◆ YOUR GOAL
Each line of the data needs to be transcribed exactly.

◆ MATERIAL PROVIDED
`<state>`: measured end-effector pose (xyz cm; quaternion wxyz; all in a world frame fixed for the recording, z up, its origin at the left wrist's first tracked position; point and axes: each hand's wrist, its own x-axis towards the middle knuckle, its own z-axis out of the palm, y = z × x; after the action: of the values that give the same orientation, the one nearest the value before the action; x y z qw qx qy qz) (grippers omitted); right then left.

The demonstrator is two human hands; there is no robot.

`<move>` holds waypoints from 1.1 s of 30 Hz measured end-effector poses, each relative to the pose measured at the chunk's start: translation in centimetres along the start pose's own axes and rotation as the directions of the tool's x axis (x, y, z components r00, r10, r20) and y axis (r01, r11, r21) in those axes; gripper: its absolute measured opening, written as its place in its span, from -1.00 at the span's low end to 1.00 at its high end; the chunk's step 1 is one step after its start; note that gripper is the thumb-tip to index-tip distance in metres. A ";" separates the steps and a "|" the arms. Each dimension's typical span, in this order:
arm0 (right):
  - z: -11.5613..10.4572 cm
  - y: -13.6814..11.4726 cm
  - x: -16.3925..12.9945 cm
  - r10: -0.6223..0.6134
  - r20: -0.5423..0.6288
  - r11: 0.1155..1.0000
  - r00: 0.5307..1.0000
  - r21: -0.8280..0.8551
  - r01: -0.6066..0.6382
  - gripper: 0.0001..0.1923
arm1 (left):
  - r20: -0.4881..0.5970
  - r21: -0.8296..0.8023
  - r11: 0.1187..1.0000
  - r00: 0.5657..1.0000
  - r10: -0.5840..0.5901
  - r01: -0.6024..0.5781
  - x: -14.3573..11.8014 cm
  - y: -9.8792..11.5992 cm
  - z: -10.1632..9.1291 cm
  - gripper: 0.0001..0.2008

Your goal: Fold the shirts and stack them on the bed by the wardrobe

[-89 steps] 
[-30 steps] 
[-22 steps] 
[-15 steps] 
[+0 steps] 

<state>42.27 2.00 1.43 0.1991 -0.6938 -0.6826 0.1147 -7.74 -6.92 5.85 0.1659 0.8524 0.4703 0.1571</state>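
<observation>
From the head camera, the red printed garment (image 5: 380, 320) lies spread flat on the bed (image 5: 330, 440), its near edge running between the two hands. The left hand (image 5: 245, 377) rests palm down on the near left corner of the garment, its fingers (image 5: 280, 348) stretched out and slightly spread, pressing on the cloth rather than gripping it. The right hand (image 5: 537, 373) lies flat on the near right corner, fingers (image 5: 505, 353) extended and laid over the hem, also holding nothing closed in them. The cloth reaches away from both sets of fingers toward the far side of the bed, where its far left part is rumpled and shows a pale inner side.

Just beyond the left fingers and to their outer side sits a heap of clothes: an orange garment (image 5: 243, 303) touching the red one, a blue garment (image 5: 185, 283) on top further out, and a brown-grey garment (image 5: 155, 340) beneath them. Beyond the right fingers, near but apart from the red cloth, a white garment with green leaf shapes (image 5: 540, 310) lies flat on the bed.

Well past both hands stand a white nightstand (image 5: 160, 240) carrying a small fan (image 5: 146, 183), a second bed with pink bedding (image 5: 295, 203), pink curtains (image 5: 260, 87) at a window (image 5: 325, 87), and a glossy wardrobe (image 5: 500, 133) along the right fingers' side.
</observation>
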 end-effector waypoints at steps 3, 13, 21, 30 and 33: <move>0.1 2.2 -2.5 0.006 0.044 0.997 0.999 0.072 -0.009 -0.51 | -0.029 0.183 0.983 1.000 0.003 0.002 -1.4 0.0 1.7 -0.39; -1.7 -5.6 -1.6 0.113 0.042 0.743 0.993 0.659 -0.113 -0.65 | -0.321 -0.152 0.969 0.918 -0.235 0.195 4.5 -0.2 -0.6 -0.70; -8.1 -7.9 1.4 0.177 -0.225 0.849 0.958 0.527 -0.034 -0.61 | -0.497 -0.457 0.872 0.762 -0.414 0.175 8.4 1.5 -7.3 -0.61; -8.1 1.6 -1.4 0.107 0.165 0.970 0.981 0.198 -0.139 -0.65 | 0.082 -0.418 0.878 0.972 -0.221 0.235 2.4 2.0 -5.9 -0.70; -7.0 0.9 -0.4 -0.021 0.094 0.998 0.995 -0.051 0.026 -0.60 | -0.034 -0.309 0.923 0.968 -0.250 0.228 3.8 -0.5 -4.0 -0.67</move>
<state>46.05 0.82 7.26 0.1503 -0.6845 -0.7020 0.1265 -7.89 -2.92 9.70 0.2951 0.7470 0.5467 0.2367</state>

◆ EXERCISE RESPONSE
`<state>`: measured end-effector pose (xyz cm; quaternion wxyz; all in a world frame fixed for the recording, z up, its origin at the left wrist's first tracked position; point and axes: each hand's wrist, its own x-axis towards the middle knuckle, its own z-axis out of the palm, y = z × x; after the action: of the values that give the same orientation, the one nearest the value before the action; x y z qw qx qy qz) (grippers omitted); right then left.

The demonstrator is two human hands; there is no robot.

`<move>` holds waypoints from 1.1 s of 30 Hz measured end-effector poses, each relative to the pose measured at the chunk's start: translation in centimetres along the start pose's own axes and rotation as the directions of the tool's x axis (x, y, z components r00, r10, r20) and y axis (r01, r11, r21) in those axes; gripper: its absolute measured opening, written as its place in its span, from -1.00 at the span's low end to 1.00 at its high end; the chunk's step 1 is one step after its start; note that gripper is the thumb-tip to index-tip distance in metres. A ";" separates the steps and a "|" the arms. Each dimension's typical span, in this order:
arm0 (right):
  - z: -11.5613..10.4572 cm
  - y: -13.6814..11.4726 cm
  - x: -16.3925..12.9945 cm
  - r10: -0.6223..0.6134
  - r20: -0.5423..0.6288
  - r11: 0.1155..1.0000
  - r00: 0.5307..1.0000
  - r21: -0.8280..0.8551
  - r01: -0.6066..0.6382
  - gripper: 0.0001..0.1923
arm1 (left):
  - r20: -0.4881..0.5970
  - r21: -0.8296..0.8023
  - r11: 0.1187..1.0000
  - r00: 0.5657..1.0000
  - r10: -0.5840..0.5901
  - r01: -0.6024..0.5781
  - x: -14.3573..11.8014 cm
  - y: -9.8792..11.5992 cm
  - z: -10.1632..9.1291 cm
  - gripper: 0.0001..0.2008

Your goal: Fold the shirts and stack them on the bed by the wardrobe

[-89 steps] 
[-30 steps] 
[-22 steps] 
[-15 steps] 
[+0 steps] 

<state>42.27 2.00 1.43 0.1991 -0.6938 -0.6826 0.1147 -7.74 -6.92 5.85 0.1659 0.8524 0.4703 0.1571</state>
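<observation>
From the head camera, the red printed garment (image 5: 380, 320) lies spread flat on the bed (image 5: 330, 440), its near edge running between the two hands. The left hand (image 5: 245, 377) rests palm down on the near left corner of the garment, its fingers (image 5: 280, 348) stretched out and slightly spread, pressing on the cloth rather than gripping it. The right hand (image 5: 537, 373) lies flat on the near right corner, fingers (image 5: 505, 353) extended and laid over the hem, also holding nothing closed in them. The cloth reaches away from both sets of fingers toward the far side of the bed, where its far left part is rumpled and shows a pale inner side.

Just beyond the left fingers and to their outer side sits a heap of clothes: an orange garment (image 5: 243, 303) touching the red one, a blue garment (image 5: 185, 283) on top further out, and a brown-grey garment (image 5: 155, 340) beneath them. Beyond the right fingers, near but apart from the red cloth, a white garment with green leaf shapes (image 5: 540, 310) lies flat on the bed.

Well past both hands stand a white nightstand (image 5: 160, 240) carrying a small fan (image 5: 146, 183), a second bed with pink bedding (image 5: 295, 203), pink curtains (image 5: 260, 87) at a window (image 5: 325, 87), and a glossy wardrobe (image 5: 500, 133) along the right fingers' side.
</observation>
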 end-effector waypoints at steps 3, 13, 21, 30 and 33: <move>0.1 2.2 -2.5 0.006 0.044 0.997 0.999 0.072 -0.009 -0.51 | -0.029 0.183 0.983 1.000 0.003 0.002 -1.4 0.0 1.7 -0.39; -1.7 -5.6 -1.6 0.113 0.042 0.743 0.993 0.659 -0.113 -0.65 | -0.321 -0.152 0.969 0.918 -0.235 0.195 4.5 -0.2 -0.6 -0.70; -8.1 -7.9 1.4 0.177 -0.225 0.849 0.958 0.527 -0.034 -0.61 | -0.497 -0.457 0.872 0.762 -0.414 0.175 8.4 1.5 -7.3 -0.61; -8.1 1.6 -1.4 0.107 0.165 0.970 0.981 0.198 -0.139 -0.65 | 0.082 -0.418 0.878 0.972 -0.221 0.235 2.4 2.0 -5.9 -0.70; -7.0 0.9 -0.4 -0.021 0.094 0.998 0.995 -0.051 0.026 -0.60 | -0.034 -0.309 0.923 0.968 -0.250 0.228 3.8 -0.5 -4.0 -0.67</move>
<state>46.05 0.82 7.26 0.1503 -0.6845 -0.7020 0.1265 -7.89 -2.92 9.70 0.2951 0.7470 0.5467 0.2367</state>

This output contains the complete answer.